Comment 1 Len Lawrence 2018-10-07 13:04:05 CEST 
Mageia 6, x86_64

Before updating:
Checked for the presence of the packages listed.  Installed gitweb.
Consulted man pages for git and gittutorial and introduced myself to github.

$ git config --global user.name <user>
$ git config --global user.email <email>

Updated all the packages listed.
$ git --version
git version 2.13.7

Repeated the user introduction.  No objections raised.
$ git init
Initialized empty Git repository in /home/lcl/ruby/qa/.git/

That just happened to be where the terminal was sitting.  I have a large number of local utilities and projects but nothing in a form suitable for creating a project tarball (presumably there are standards to be observed) so cannot take this any further.  The man pages or --help do not say how to interrogate github or list existing projects.

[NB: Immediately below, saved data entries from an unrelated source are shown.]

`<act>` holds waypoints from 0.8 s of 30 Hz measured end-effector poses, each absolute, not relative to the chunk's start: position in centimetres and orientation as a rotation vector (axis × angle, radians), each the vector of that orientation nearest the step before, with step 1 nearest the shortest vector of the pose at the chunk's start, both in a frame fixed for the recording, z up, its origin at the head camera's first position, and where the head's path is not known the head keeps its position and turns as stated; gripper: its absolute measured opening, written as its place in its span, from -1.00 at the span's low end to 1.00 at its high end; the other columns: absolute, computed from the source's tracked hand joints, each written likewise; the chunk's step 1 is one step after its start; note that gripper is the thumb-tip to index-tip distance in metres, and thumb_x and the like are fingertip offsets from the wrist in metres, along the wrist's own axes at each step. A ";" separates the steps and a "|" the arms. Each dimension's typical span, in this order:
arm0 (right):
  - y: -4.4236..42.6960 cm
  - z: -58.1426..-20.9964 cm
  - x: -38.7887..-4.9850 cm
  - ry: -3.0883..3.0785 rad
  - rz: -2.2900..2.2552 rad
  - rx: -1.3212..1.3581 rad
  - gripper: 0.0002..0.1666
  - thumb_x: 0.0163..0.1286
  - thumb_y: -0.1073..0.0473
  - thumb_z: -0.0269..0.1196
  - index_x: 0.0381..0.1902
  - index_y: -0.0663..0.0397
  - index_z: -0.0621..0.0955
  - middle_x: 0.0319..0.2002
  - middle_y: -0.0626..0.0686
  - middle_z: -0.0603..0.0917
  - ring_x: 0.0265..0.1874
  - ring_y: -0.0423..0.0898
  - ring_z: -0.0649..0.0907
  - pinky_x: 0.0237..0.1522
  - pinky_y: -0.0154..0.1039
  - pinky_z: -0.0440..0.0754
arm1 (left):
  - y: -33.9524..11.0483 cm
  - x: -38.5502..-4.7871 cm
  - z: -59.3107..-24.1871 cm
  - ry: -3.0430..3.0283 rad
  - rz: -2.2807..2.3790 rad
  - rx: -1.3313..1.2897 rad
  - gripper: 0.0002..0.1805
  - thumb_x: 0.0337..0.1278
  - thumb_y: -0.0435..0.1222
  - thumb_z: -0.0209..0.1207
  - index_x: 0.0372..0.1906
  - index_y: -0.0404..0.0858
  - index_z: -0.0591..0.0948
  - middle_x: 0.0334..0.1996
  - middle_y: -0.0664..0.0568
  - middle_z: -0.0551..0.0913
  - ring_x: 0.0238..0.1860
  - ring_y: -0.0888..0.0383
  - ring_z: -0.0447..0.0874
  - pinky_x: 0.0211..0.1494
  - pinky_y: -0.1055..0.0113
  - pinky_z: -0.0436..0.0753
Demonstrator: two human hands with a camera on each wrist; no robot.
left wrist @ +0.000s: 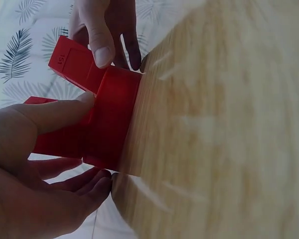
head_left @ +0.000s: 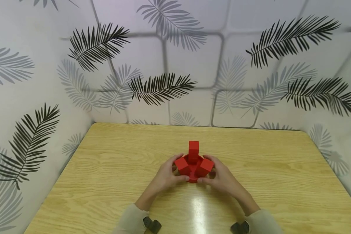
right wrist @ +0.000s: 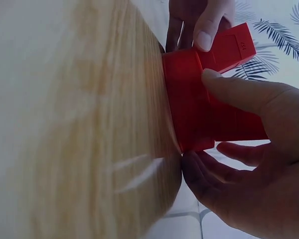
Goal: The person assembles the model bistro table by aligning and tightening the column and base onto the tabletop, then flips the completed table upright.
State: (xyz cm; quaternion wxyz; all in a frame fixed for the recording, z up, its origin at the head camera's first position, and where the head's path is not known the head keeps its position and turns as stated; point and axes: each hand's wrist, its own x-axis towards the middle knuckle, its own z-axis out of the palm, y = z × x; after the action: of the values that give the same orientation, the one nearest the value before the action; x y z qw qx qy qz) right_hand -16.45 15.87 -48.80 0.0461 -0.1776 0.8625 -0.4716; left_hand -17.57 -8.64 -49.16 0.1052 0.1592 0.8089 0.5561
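Near the middle of the table sits a red round base (head_left: 194, 179) with a low wall. Three red rectangular blocks stand in it, spread outward: one at the back (head_left: 193, 150), one at left (head_left: 182, 164) and one at right (head_left: 205, 166). My left hand (head_left: 164, 177) holds the left side of the base, thumb in front and fingers curled behind. My right hand (head_left: 223, 178) holds the right side the same way. In the left wrist view the base wall (left wrist: 114, 117) rests against the table. Small digits show on one block (right wrist: 230, 49) in the right wrist view.
The light wood table (head_left: 111, 169) runs back to a wall (head_left: 190, 107) with a leaf pattern. A side wall (head_left: 41, 130) borders the left edge. Dark straps (head_left: 152, 225) are at both wrists, by the pale sleeves (head_left: 131, 219).
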 end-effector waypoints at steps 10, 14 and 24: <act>15.5 -49.0 -16.6 2.675 -1.410 -0.515 0.03 0.04 0.26 0.64 0.44 0.23 0.40 0.25 0.19 0.58 0.21 0.16 0.59 0.27 0.20 0.54 | -7.9 -17.5 -48.9 2.425 1.594 0.476 -0.08 -0.05 -0.50 0.51 0.48 -0.32 0.37 0.35 -0.18 0.46 0.36 -0.14 0.47 0.42 0.00 0.49; 15.2 -49.1 -16.7 2.636 -1.431 -0.498 0.02 0.05 0.30 0.62 0.45 0.16 0.39 0.21 0.11 0.63 0.20 0.11 0.62 0.30 0.15 0.54 | -7.8 -17.4 -49.0 2.450 1.598 0.480 -0.09 -0.08 -0.51 0.52 0.46 -0.32 0.40 0.33 -0.18 0.48 0.35 -0.13 0.47 0.42 -0.01 0.49; 15.3 -49.1 -16.5 2.677 -1.387 -0.481 -0.03 0.08 0.21 0.63 0.43 0.05 0.45 0.12 0.01 0.70 0.06 0.02 0.67 0.19 0.09 0.61 | -7.8 -17.2 -48.9 2.477 1.594 0.467 -0.15 -0.08 -0.47 0.55 0.40 -0.33 0.44 0.27 -0.15 0.54 0.28 -0.11 0.54 0.35 -0.01 0.55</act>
State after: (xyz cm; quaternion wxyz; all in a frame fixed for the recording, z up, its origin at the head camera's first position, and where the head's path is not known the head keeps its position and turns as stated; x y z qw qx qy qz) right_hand -16.54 15.32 -49.14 0.0441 -0.1575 0.8760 -0.4537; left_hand -17.19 -7.82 -48.94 0.0797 0.1563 0.8279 0.5327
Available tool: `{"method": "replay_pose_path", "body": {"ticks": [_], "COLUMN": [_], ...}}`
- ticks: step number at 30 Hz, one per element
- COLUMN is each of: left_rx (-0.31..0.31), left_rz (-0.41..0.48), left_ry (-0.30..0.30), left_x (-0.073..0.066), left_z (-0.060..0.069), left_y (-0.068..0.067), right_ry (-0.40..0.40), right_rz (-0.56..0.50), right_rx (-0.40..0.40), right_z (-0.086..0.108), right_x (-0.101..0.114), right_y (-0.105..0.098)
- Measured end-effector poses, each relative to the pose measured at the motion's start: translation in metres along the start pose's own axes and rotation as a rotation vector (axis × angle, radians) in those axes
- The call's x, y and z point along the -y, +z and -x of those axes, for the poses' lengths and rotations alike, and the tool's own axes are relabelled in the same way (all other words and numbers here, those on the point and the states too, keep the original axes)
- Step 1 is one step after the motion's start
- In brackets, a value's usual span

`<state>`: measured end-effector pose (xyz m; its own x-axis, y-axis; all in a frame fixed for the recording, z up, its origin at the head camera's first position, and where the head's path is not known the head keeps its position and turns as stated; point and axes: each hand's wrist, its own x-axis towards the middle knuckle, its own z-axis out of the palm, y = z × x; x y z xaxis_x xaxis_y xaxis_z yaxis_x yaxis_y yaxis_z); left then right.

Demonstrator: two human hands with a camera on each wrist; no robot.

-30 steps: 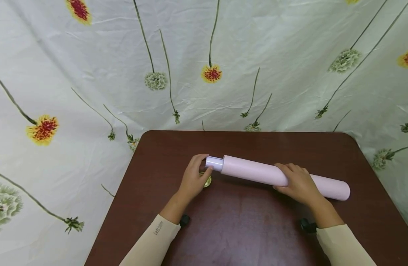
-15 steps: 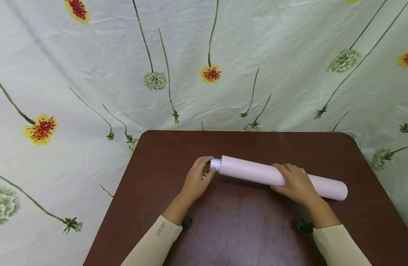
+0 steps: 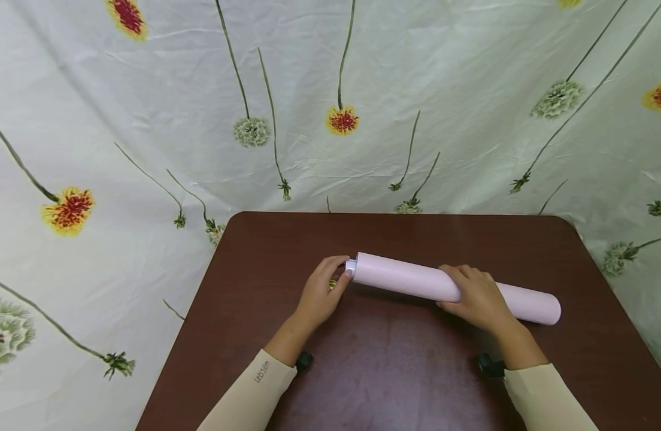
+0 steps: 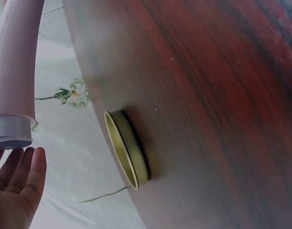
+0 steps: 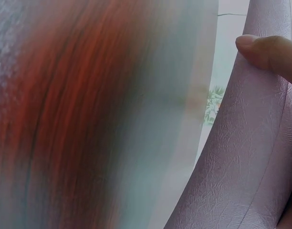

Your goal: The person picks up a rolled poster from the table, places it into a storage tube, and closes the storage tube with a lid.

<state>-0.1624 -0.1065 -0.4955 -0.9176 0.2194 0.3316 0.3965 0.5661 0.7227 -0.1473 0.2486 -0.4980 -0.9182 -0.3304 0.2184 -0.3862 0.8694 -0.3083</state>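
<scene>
A long pink roll (image 3: 406,277) with a leathery, creased surface lies slantwise over the table, and a pale inner roll (image 3: 350,268) sticks out a little from its left end. My left hand (image 3: 318,294) has thumb and fingertips about that pale end; in the left wrist view its fingertips meet the inner roll's (image 4: 12,129) rim, while the thumb cannot be made out. My right hand (image 3: 477,299) grips the pink roll around its middle, the thumb (image 5: 260,50) pressed along its surface. A round gold-coloured rimmed thing (image 4: 129,150) sits on the table beside my left hand, mostly hidden in the head view.
The dark brown wooden table (image 3: 384,371) has rounded far corners. Behind it hangs a white cloth (image 3: 298,78) printed with flowers. The right end of the pink roll reaches toward the table's right side.
My left hand has moved right along with the pale inner roll, which now sticks out much less from the pink roll. The right hand and pink roll have shifted slightly left.
</scene>
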Motion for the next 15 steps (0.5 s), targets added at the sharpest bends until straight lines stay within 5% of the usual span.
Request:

Leaving this for others to test more fully.

CC: (none) => tarazed25

Comment 2 PC LX 2018-10-08 12:14:27 CEST 
Installed and tested without issues.

Tests included local and remote repositories and the common operation (e.g. clone, commit, push, pull, diff, add, status, init).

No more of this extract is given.